Your task:
Could you reproduce, word for word, everything below from the line containing "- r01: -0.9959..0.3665" down to the line containing "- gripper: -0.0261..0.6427", with both of those lines included and no others?

*** Opening Data extracts ***

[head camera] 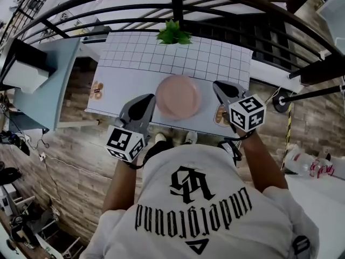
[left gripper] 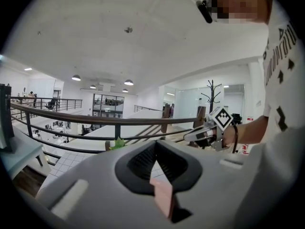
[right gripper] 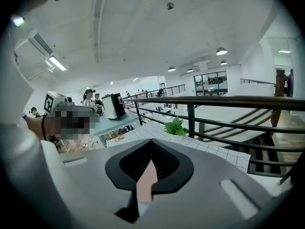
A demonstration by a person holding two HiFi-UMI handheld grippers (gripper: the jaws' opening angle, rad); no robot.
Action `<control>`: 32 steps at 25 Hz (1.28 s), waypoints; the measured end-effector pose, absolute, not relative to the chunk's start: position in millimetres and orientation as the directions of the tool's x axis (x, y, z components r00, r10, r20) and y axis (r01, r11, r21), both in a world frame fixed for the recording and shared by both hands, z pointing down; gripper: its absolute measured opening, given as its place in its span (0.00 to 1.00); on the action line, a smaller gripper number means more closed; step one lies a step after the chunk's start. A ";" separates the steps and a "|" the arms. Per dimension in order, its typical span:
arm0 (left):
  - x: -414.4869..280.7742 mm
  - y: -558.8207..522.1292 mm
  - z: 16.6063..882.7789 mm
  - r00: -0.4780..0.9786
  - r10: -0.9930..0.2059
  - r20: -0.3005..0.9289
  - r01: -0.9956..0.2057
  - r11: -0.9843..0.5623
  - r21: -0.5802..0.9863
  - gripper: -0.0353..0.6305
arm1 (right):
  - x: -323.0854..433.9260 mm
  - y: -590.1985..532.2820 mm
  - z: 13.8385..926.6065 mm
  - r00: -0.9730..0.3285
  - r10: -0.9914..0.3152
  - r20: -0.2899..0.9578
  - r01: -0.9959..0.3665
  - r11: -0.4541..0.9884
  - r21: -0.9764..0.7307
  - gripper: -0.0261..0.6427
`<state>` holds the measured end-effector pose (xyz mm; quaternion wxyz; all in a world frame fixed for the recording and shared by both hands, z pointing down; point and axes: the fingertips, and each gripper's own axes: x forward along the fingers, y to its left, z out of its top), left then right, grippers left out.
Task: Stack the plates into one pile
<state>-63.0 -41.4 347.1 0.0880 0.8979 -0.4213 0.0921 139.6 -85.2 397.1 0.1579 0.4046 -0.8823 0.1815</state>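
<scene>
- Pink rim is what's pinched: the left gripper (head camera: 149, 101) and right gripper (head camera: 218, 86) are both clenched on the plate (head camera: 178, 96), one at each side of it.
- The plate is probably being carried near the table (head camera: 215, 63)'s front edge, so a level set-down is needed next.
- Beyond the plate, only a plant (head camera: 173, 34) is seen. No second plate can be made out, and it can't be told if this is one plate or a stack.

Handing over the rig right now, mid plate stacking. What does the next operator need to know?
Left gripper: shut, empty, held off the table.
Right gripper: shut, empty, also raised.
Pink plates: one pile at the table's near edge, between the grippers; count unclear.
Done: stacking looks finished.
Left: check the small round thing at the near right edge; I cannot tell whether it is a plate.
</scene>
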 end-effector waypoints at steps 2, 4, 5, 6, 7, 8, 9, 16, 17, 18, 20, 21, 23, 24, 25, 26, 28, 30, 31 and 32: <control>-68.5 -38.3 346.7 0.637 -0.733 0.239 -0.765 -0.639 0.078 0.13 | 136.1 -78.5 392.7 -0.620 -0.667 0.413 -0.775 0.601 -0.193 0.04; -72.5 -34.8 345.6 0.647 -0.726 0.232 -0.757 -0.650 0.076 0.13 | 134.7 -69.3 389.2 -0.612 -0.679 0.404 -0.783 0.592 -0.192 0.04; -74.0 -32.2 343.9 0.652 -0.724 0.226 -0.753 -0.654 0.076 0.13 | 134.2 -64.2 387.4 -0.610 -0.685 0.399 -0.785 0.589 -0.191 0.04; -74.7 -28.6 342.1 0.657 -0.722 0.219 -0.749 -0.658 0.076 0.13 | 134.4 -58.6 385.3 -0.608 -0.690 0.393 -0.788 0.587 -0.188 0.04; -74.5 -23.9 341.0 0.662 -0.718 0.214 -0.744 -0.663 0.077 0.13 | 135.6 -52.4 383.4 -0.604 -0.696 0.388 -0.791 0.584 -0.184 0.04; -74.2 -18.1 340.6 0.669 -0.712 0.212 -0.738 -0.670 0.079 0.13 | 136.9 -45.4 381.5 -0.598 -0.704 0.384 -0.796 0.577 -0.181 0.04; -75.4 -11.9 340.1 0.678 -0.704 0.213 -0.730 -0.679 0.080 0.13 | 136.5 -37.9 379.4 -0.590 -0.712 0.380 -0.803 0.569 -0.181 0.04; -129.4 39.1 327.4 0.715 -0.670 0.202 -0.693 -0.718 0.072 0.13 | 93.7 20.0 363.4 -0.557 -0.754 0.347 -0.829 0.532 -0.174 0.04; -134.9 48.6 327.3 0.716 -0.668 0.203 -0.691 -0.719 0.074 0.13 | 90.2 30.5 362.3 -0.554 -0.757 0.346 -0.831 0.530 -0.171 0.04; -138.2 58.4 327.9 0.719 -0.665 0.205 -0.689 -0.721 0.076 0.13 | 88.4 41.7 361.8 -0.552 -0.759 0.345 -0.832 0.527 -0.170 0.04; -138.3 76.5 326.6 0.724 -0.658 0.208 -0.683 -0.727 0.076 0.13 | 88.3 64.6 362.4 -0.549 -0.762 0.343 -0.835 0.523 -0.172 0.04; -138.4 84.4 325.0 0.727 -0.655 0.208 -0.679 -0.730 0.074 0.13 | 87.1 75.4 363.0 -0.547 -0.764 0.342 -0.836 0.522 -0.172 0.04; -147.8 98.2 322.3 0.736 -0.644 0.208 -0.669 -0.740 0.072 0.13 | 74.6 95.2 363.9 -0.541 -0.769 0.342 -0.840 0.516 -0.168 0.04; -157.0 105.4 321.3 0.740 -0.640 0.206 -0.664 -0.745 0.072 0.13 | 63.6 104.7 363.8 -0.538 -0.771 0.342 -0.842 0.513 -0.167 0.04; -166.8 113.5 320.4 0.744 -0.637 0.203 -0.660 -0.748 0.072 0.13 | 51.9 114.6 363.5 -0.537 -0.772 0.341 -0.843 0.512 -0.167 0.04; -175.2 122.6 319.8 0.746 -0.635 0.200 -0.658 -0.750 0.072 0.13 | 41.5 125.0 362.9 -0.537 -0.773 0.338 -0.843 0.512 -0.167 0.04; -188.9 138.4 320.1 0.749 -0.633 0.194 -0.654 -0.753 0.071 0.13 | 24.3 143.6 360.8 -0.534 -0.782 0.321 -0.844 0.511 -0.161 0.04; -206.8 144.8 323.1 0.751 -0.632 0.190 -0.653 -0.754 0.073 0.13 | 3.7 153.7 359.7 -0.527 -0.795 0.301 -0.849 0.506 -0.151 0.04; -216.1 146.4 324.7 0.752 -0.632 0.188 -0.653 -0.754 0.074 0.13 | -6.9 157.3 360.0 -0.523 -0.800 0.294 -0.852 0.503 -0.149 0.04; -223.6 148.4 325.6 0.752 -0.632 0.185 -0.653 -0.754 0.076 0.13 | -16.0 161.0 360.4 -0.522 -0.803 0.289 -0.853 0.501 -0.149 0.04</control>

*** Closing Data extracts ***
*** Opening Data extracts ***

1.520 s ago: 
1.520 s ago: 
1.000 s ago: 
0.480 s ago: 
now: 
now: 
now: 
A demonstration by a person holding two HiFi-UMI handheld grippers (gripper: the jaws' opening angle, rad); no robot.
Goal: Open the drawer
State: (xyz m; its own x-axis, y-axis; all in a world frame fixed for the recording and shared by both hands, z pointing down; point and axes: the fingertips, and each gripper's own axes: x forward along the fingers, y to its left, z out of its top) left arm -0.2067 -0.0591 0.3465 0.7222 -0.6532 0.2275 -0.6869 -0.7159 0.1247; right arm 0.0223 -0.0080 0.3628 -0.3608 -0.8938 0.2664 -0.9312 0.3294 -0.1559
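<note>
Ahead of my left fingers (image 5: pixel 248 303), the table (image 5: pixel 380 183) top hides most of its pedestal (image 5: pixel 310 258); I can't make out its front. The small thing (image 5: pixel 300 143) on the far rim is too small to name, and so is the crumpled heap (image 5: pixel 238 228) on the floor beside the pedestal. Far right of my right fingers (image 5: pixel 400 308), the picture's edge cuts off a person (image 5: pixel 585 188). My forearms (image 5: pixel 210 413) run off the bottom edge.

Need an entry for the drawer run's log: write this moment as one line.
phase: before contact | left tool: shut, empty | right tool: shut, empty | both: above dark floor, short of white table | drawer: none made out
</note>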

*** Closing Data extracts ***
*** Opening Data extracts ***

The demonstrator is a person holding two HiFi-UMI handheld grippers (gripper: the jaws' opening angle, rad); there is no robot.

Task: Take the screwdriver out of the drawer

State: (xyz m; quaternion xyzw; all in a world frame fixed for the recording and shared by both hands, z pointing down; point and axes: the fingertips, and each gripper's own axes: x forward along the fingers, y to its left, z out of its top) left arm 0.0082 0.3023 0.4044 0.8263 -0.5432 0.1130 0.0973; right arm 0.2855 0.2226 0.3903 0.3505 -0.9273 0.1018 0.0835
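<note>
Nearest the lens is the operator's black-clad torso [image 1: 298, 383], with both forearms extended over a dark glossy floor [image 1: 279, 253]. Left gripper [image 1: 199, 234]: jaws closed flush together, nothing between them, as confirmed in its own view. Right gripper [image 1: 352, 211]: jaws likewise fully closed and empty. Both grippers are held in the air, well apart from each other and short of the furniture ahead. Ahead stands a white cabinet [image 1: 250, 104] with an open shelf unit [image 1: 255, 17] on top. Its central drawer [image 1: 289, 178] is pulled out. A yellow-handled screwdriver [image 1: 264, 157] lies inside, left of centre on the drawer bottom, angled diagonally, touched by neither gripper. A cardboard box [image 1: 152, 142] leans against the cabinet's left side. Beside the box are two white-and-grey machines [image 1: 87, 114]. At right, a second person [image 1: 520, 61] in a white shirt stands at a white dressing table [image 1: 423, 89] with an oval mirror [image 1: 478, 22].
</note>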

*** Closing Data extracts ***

Reply:
  - r01: -0.9959..0.3665
  - r11: -0.4541..0.9884
  - r21: -0.9764..0.7307
  - gripper: -0.0261..0.6427

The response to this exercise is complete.